Political reporting is useless unless it focuses a lot less on the campaign horse race and a lot more on the consequences of victory — “Not the odds, but the stakes,” as my friend, New York University journalism prof Jay Rosen, says — by those who believe a “Red Caesar” dictatorship is needed to purge America of liberalism. I’m terrified that many angry, apathetic, or ill-informed voters will wake up on Jan. 21, 2025, in a country they no longer recognize ... and didn’t see coming.

Others are proposing new ways of doing things. Mark Jacob, the former Chicago Tribune journalist who’s become a leading media critic, has proposed a more radical version of fact-checking that he calls “fact-crusading,” which would not just report out lies by leading political figures but challenge them and seek accountability. Meanwhile, traditional outlets like the Washington Post are promising to expand their 2024 coverage of the threats to democracy. I think that’s excellent, but a democracy beat won’t mean much unless journalists report it like our existence depends upon it.

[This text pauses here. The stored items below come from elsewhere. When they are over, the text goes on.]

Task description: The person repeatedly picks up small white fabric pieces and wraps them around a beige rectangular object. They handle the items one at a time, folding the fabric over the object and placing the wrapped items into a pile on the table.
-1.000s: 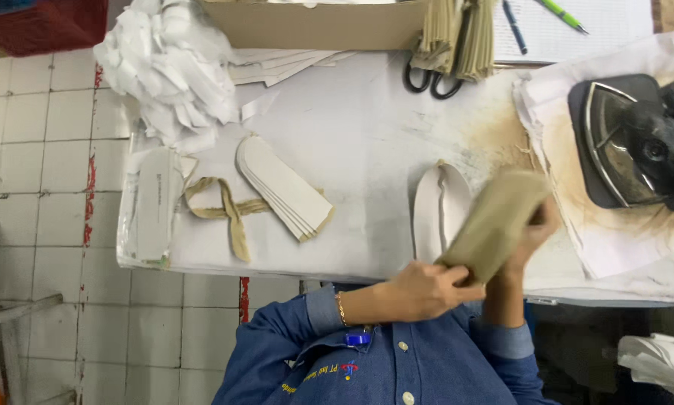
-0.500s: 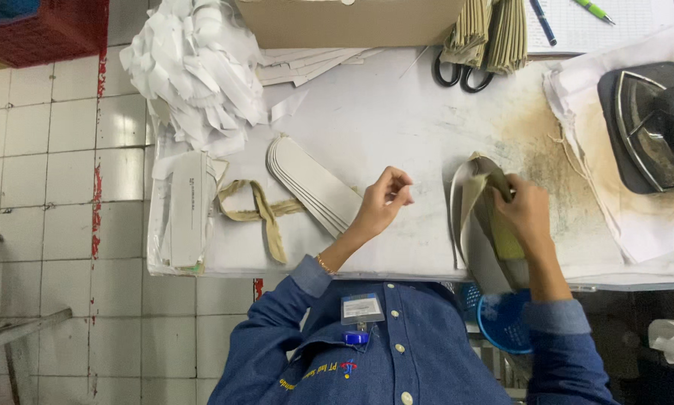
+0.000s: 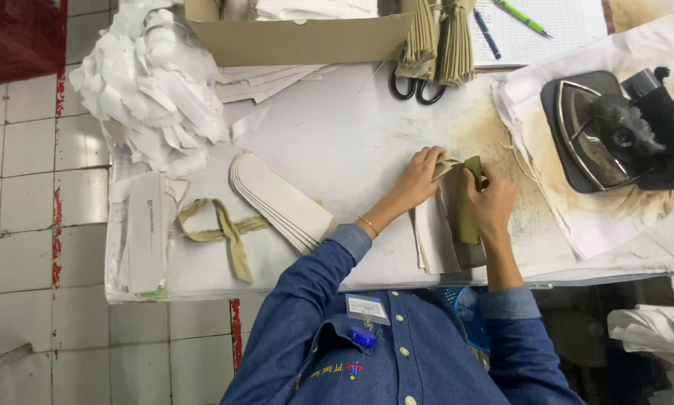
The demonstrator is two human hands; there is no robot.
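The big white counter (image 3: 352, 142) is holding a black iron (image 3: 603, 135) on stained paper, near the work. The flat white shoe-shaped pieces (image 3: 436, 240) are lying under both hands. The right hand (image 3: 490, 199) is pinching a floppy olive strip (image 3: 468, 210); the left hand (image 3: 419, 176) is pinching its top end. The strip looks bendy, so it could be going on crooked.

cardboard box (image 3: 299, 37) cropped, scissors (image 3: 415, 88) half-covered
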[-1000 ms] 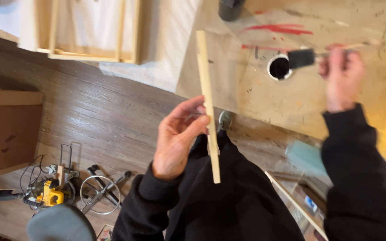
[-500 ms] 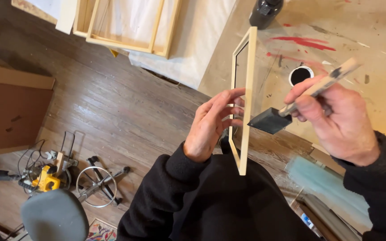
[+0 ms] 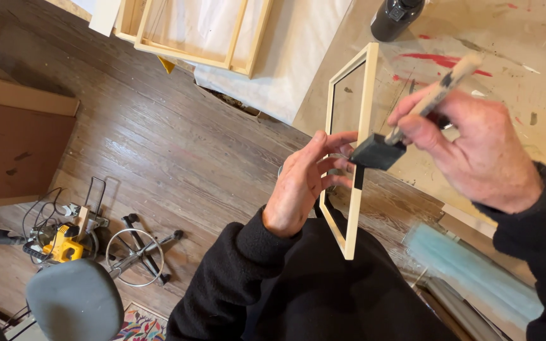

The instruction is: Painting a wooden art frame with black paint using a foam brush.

We are at war, dammit, literally and figuratively, and we can’t win this fight by hiding in the corner and absorbing the punches. There is a higher truth that doesn’t repeat lies but calls them out, doesn’t hide from accountability when there is blame to be assigned, and uses the keyboard as a weapon to fight for democracy instead of dispassionately reporting, evenhandedly, on its slow death. And if we don’t start fighting for that truth right away, the BBC might eventually be reporting on “the crater” where a free press used to stand.